Research

Metabolic Aesthetics: The Colonial Genealogies of Ecological Art, c. 1970

Christopher Williams-Wynn

Dennis Oppenheim, Directed Seeding/Cancelled Crop, 1969 "The route from Finsterwolde (location of wheat field) to Nieuwe Scans (location of storage silo) was reduced by a factor of 6 X and plotted on a 154 X 267 meter field. The field was then seeded following this line. In September the field was harvested in the form of an X. The grain was isolated in its raw state.” Credit: Courtesy Dennis Oppenheim Estate.

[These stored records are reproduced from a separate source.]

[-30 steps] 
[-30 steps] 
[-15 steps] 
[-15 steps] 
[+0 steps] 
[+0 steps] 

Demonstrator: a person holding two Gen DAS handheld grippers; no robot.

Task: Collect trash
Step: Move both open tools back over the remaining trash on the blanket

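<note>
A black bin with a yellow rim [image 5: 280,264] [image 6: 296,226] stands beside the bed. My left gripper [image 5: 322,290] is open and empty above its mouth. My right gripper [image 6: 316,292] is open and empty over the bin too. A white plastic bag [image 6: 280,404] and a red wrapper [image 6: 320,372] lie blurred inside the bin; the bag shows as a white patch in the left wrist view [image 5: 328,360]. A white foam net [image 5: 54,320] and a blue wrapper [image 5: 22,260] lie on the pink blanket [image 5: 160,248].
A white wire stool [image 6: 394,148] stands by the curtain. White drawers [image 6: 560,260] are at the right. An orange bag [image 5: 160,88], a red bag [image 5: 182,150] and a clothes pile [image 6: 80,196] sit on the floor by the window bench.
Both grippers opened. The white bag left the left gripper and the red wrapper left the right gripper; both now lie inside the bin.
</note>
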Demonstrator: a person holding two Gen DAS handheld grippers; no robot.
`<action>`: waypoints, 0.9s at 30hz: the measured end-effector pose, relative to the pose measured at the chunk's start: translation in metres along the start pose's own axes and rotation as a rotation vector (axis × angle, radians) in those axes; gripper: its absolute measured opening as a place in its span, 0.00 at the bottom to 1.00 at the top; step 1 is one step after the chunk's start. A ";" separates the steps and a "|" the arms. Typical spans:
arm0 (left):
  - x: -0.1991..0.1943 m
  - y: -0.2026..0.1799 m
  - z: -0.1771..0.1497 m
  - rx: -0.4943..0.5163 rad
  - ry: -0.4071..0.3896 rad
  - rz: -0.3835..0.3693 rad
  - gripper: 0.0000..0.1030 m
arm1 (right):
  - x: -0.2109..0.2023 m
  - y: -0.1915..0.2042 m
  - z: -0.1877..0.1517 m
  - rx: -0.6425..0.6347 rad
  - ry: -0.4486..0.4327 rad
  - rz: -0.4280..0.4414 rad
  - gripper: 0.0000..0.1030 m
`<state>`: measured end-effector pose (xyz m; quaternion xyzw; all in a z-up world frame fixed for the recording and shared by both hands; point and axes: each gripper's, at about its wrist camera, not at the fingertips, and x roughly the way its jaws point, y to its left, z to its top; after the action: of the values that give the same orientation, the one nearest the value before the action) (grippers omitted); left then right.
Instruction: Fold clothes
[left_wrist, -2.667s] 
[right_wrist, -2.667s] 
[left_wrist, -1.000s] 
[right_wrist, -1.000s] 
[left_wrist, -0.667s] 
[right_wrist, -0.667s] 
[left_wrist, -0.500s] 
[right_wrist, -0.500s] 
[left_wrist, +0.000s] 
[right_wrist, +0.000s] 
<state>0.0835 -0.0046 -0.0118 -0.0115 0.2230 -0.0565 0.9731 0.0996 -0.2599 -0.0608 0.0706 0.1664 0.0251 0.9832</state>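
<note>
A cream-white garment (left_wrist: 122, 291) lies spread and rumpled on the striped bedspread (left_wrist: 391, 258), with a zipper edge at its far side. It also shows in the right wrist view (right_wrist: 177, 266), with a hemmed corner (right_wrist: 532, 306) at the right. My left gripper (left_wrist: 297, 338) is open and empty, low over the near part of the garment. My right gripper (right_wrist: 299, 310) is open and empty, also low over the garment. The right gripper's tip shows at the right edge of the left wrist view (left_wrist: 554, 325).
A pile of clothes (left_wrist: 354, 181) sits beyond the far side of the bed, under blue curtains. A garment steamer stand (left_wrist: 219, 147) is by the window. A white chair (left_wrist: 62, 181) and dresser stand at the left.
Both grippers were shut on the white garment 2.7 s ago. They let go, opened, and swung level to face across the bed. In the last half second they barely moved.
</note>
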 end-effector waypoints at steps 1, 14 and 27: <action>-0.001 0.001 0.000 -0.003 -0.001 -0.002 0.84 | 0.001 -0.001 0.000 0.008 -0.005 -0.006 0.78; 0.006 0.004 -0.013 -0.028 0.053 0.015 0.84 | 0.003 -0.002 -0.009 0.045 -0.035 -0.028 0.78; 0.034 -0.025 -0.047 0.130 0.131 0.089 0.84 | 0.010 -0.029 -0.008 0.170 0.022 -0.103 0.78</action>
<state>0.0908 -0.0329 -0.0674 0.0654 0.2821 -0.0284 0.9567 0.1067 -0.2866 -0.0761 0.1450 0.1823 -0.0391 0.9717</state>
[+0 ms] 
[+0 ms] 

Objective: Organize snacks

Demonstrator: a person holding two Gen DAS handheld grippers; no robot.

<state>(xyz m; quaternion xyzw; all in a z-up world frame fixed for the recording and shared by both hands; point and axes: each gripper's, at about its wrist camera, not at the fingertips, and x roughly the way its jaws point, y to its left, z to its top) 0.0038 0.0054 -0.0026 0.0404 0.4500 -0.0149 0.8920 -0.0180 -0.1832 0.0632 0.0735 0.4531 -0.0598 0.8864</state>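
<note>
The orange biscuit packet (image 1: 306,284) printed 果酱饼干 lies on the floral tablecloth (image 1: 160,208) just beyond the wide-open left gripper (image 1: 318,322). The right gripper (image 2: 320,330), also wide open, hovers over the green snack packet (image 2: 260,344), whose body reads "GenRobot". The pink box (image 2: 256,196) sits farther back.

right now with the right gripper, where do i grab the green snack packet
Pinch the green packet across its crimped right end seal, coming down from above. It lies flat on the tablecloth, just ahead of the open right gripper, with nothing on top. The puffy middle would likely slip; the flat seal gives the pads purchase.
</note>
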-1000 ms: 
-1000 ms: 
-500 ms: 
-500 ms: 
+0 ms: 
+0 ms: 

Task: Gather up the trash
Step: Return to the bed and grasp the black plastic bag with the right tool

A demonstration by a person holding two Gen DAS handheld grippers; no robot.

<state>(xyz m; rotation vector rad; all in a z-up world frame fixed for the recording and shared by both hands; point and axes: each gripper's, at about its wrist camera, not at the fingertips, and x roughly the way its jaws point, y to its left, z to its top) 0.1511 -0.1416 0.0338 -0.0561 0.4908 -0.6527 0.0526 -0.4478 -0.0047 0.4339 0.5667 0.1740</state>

This research project focuses on the central yet overlooked role of plants in the interdisciplinary emergence of ecological art in the years around 1970. Addressing transregional histories of plants and land-use practices, this project provides a new perspective on artists from the Americas and Europe. It aims to understand how colonial legacies shaped the discursive and medial conditions of ecological art, from its techniques and locations to materials and processes. Drawing on archives, libraries, and museums in Berlin, and supported by a method informed by theories of metabolic rift, the project will interrogate long-held assumptions about the site-specificity of environmental art, opening it to multiscalar and transcultural readings. Similarly, by focusing not on the depiction of plants but their incorporation into artistic projects under different social, political, and technical circumstances, the project explores how imperial histories were sedimented within artistic practice. This new perspective will demonstrate how ecological works negotiated the patterns of exchange, extraction and exploitation that course through the interlinked histories of art and empire.

This project is part of the Research and Fellowship Program 4A Laboratory: Art Histories, Archaeologies, Anthropologies, Aesthetics, a cooperation between the Kunsthistorisches Institut in Florenz – Max-Planck-Institut and the Stiftung Preußischer Kulturbesitz.